Created By : Jatin Gogia
Reviewed By : Rajasekhar Valipishetty
Last Updated : Apr 06, 2023
HCF Calculator using the Euclid Division Algorithm helps you to find the Highest common factor (HCF) easily for 896, 44324 i.e. 28 the largest integer that leaves a remainder zero for all numbers.
HCF of 896, 44324 is 28 the largest number which exactly divides all the numbers i.e. where the remainder is zero. Let us get into the working of this example.
Consider we have numbers 896, 44324 and we need to find the HCF of these numbers. To do so, we need to choose the largest integer first and then as per Euclid's Division Lemma a = bq + r where 0 ≤ r ≤ b
Highest common factor (HCF) of 896, 44324 is 28.
HCF(896, 44324) = 28
Highest common factor or Highest common divisor (hcd) can be calculated by Euclid's algotithm.
Highest common factor (HCF) of 896, 44324 is 28.

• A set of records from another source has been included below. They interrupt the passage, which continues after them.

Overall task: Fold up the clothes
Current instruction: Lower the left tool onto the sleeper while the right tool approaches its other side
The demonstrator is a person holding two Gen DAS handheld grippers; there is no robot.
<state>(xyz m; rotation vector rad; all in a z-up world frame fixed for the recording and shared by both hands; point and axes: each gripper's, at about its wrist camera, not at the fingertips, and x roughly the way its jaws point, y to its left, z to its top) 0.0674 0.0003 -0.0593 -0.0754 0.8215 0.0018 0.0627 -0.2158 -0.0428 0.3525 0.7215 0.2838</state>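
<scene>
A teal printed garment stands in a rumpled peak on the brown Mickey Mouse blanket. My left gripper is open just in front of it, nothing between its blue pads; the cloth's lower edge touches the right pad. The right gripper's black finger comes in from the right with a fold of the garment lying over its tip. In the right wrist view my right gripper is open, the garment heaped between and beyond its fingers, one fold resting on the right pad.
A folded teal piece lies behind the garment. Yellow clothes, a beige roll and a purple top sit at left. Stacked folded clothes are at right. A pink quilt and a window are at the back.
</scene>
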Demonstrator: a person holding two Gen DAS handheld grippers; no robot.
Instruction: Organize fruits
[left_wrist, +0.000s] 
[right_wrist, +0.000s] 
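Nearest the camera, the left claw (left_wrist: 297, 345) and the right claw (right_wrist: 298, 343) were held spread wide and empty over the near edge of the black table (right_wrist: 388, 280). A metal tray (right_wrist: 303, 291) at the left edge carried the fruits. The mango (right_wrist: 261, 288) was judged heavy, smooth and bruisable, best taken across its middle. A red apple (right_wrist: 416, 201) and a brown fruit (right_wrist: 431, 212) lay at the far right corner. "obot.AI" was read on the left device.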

Step 1: Since 44324 > 896, we apply the division lemma to 44324 and 896, to get
44324 = 896 x 49 + 420
Step 2: Since the reminder 896 ≠ 0, we apply division lemma to 420 and 896, to get
896 = 420 x 2 + 56
Step 3: We consider the new divisor 420 and the new remainder 56, and apply the division lemma to get
420 = 56 x 7 + 28
We consider the new divisor 56 and the new remainder 28, and apply the division lemma to get
56 = 28 x 2 + 0
The remainder has now become zero, so our procedure stops. Since the divisor at this stage is 28, the HCF of 896 and 44324 is 28
Notice that 28 = HCF(56,28) = HCF(420,56) = HCF(896,420) = HCF(44324,896) .
Here are some samples of HCF using Euclid's Algorithm calculations.
1. What is the Euclid division algorithm?
Answer: Euclid's Division Algorithm is a technique to compute the Highest Common Factor (HCF) of given positive integers.
2. what is the HCF of 896, 44324?
Answer: HCF of 896, 44324 is 28 the largest number that divides all the numbers leaving a remainder zero.
3. How to find HCF of 896, 44324 using Euclid's Algorithm?
Answer: For arbitrary numbers 896, 44324 apply Euclid’s Division Lemma in succession until you obtain a remainder zero. HCF is the remainder in the last but one step.